Uale granted the gag order after a lawyer for the girl, William Durham, filed a motion in Family Court to prevent Koller from releasing the records.

The girl's parents, Denise M. and Melvin Wright Jr., were indicted July 3 on charges of second-degree attempted murder for allegedly starving their daughter between 2006 and 2007.

In the 2000 case, the charges of endangering the welfare of a minor were dropped after the Wrights attended parenting classes and abided by conditions similar to probation for a year.

The Wrights are scheduled for trial in the current case Sept. 10.

Two motions seeking to suppress the release of all records in the case are pending, one in Family Court, the other in Circuit Court.

In addition to the hearing in Family Court on Uale's gag order, O'ahu Circuit Court Judge Rhonda Nishimura will hear a defense motion Aug. 22 to seal all files and impose a gag order prior to the Wrights' criminal trial Sept. 10.

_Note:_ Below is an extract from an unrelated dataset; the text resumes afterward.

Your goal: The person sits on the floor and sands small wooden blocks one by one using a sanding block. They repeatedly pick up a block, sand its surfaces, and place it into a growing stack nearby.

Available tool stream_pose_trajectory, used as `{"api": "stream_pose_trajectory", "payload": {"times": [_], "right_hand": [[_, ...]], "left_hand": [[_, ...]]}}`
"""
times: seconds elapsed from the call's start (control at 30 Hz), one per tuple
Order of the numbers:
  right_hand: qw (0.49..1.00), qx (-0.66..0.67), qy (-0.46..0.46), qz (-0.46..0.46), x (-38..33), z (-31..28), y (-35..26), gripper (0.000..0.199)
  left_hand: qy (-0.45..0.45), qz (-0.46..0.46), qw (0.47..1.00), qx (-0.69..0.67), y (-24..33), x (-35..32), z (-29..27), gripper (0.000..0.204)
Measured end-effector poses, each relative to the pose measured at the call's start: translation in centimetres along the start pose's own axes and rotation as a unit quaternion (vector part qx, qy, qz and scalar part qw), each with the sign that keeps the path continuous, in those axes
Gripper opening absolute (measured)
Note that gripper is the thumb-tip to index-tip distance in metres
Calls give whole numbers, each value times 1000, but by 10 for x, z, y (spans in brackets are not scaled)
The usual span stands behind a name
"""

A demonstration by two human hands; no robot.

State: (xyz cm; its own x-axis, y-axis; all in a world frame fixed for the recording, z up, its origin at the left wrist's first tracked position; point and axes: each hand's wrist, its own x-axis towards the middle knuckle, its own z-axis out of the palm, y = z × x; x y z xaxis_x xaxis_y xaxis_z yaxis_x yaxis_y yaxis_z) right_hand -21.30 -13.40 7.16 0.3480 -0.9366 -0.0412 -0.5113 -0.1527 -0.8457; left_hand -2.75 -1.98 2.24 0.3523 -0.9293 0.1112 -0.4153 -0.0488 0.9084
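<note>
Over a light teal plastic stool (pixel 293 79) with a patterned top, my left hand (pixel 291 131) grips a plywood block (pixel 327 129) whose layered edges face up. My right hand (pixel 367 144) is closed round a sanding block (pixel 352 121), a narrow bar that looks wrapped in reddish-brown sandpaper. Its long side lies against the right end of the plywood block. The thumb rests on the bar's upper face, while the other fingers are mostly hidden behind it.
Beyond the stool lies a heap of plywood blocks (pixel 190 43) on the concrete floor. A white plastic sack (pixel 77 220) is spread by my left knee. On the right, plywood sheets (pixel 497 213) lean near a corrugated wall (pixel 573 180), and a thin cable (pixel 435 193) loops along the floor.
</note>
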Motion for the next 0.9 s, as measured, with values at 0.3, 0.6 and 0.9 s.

Uale's order states that releasing the records would generate "additional publicity and potentially be harmful to her and not be in her best interests as she tries to live a normal and productive life. ..."

Uale ordered that "all records and related files of this case are deemed confidential and are not to be released without prior order of this court."

On July 13, Deputy Public Defender Debra Loy filed a motion seeking to seal the pretrial records and to institute a gag order after city Deputy Prosecutor Maurice Arrisgado made "statements to the press, which have produced a substantial likelihood of materially prejudicing the proceedings."

Loy included a copy of Arrisgado's statements in an article published in The Advertiser July 13 in support of her motion.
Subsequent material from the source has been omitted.